Looking at the data below, state how many lines contain "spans". No other words are wanted.

Extracted information: Begin

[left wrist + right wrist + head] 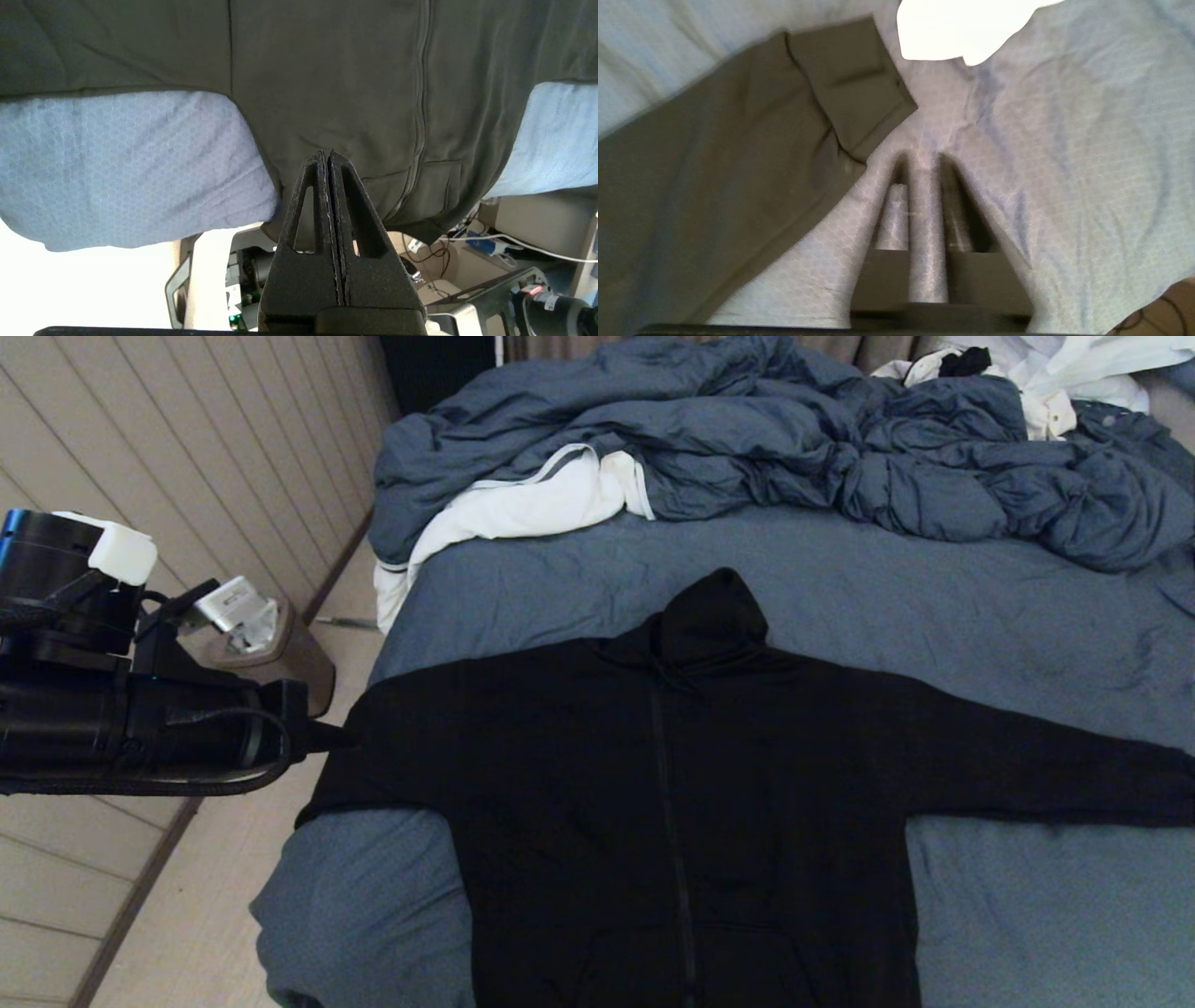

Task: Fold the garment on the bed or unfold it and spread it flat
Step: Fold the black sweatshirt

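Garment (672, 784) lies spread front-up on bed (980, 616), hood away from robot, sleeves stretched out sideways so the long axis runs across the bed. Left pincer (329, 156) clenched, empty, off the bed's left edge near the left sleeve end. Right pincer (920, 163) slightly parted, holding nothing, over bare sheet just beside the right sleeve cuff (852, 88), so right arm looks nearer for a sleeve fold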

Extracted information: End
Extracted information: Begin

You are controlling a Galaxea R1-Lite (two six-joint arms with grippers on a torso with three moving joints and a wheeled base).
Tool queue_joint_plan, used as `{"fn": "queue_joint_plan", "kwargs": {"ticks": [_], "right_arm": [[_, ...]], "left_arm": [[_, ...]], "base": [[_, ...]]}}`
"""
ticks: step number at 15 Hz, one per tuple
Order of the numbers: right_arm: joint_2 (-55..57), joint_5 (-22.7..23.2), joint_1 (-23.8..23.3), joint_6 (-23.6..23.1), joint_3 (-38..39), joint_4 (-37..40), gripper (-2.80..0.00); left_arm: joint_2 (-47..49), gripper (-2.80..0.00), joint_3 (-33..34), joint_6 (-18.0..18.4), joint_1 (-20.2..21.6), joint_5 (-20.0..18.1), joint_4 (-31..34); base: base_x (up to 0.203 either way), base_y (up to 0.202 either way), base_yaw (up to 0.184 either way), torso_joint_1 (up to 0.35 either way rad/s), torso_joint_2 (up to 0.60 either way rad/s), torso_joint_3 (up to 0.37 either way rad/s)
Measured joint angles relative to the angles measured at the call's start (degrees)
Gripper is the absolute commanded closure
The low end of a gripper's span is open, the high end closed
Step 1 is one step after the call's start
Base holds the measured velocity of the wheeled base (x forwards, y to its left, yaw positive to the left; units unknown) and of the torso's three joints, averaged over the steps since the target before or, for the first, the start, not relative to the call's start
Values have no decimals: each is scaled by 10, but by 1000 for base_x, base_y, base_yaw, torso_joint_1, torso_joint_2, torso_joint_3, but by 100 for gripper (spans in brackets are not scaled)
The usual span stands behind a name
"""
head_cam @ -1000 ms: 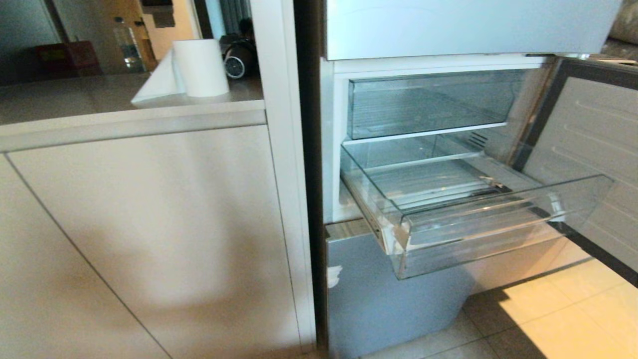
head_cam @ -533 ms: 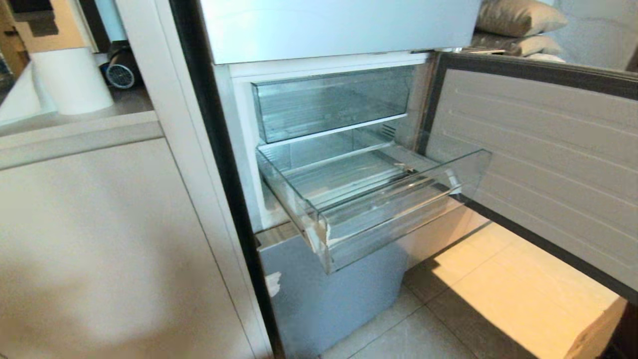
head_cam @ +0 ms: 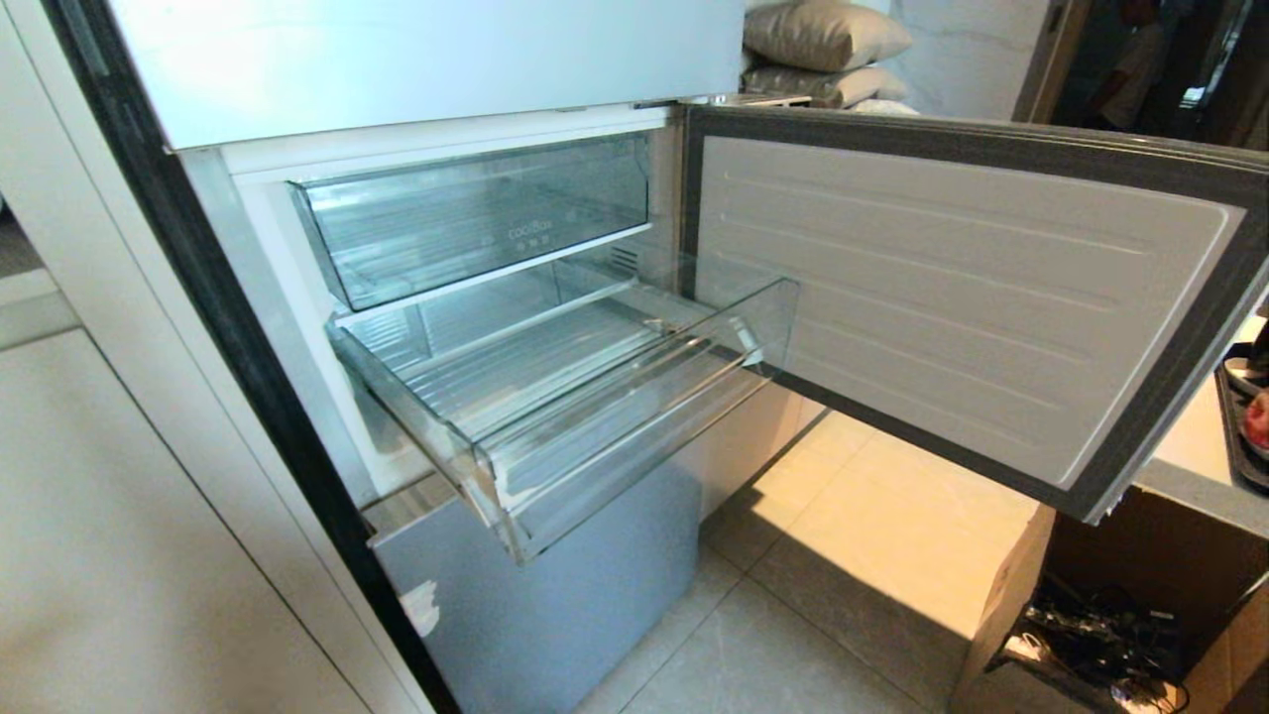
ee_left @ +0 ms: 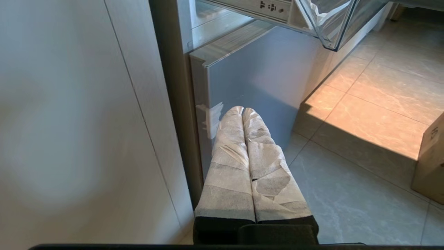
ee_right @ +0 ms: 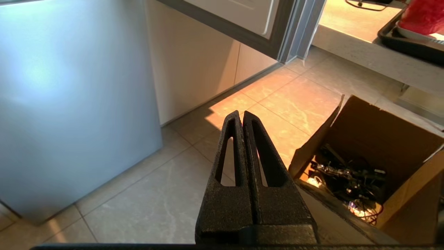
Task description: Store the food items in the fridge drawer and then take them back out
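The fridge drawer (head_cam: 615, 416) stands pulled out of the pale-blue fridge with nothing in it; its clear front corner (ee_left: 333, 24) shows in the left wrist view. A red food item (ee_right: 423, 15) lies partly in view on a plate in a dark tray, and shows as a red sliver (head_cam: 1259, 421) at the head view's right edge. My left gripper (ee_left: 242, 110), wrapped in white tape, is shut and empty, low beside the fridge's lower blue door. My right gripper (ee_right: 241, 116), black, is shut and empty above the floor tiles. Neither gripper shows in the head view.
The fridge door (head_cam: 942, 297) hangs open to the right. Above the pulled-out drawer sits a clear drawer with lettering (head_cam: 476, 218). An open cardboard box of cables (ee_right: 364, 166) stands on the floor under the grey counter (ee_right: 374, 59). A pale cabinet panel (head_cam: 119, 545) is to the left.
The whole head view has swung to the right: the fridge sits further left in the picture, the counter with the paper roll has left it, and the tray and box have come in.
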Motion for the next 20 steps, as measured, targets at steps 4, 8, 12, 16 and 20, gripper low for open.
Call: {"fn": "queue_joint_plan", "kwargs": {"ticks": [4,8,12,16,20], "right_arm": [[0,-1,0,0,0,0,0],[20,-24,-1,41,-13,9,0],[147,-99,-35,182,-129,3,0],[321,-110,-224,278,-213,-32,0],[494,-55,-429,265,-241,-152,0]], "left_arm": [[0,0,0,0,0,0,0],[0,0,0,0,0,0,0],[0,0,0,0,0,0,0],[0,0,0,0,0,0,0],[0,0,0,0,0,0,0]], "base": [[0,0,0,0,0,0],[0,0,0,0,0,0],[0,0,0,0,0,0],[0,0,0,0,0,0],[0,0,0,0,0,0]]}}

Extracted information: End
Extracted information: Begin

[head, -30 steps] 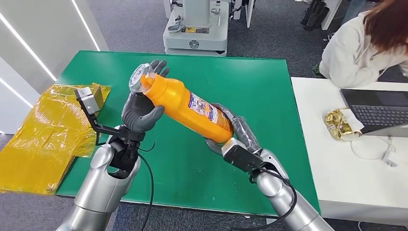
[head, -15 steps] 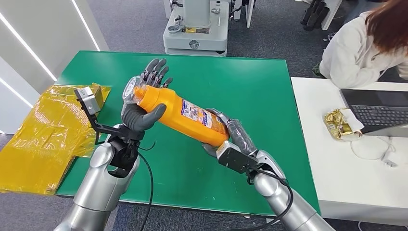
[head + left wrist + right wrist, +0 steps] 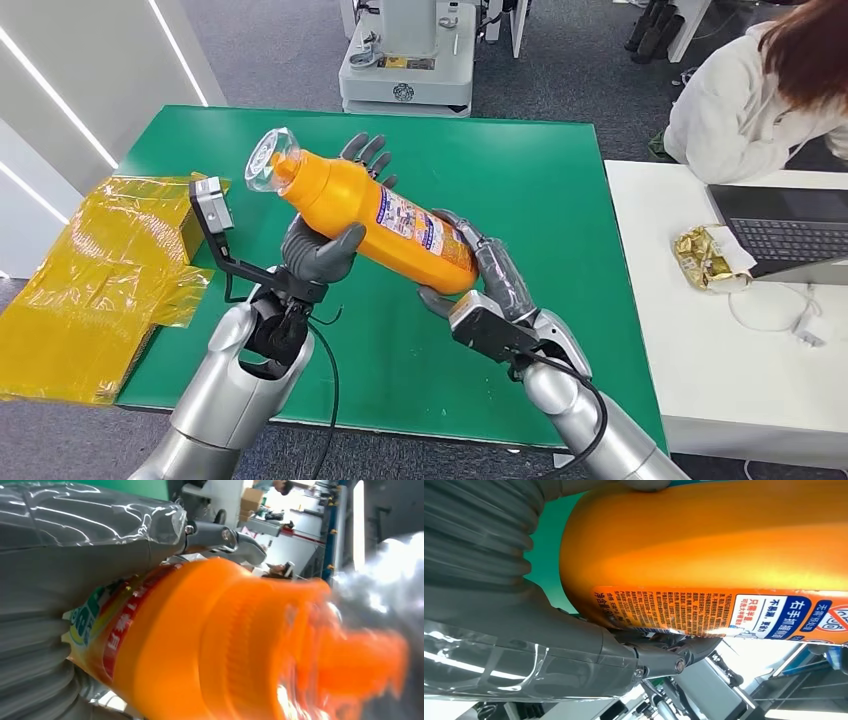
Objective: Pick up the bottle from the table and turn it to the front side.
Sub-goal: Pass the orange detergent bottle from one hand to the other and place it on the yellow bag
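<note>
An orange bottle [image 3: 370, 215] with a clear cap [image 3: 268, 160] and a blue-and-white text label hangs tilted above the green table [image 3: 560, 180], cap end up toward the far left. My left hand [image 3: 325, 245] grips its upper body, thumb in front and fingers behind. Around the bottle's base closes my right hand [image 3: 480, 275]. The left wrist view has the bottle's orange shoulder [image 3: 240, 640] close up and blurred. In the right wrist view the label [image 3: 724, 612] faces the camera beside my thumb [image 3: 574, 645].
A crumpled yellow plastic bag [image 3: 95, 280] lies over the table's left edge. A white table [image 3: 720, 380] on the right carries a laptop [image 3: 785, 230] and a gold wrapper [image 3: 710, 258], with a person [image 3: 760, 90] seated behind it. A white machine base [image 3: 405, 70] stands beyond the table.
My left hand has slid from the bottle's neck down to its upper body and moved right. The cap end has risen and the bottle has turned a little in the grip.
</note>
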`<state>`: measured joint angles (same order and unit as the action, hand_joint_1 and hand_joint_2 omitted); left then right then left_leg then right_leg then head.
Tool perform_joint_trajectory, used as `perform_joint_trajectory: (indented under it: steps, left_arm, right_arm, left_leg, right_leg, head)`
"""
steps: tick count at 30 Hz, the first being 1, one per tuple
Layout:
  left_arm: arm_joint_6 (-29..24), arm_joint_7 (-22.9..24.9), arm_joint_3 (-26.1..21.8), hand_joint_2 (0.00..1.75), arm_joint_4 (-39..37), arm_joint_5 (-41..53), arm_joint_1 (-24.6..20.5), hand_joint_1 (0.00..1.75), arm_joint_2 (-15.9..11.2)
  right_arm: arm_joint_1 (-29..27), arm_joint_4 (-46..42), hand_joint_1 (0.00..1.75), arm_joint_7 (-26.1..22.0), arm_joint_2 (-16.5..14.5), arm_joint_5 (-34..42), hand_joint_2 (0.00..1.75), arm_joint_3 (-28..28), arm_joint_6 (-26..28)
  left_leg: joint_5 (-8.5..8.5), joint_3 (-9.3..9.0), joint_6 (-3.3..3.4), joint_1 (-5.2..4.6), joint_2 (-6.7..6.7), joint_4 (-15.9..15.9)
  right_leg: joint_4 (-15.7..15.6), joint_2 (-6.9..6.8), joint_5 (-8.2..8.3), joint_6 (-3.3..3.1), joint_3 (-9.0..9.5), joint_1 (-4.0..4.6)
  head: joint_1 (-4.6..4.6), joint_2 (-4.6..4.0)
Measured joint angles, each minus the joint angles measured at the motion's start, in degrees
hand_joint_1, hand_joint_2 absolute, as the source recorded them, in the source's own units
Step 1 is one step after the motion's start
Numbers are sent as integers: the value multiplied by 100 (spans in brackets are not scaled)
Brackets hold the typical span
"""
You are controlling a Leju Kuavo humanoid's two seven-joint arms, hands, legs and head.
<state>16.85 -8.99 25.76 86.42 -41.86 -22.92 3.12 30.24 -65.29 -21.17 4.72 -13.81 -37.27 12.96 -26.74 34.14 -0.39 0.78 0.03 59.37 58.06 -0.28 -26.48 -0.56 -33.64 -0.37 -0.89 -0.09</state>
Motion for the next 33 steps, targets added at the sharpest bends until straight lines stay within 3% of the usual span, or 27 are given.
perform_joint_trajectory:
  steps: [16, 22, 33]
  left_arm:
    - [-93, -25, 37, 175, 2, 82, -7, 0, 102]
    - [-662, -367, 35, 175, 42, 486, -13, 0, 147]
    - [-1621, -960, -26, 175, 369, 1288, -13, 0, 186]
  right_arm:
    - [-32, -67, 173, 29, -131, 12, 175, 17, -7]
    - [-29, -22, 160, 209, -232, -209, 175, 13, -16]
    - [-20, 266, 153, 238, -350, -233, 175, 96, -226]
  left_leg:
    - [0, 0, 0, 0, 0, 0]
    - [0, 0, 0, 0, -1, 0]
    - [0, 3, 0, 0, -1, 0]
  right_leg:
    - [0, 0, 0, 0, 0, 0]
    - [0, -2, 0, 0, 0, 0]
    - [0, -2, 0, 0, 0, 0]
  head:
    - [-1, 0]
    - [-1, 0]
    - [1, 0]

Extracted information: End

*Result of this exercise*. 2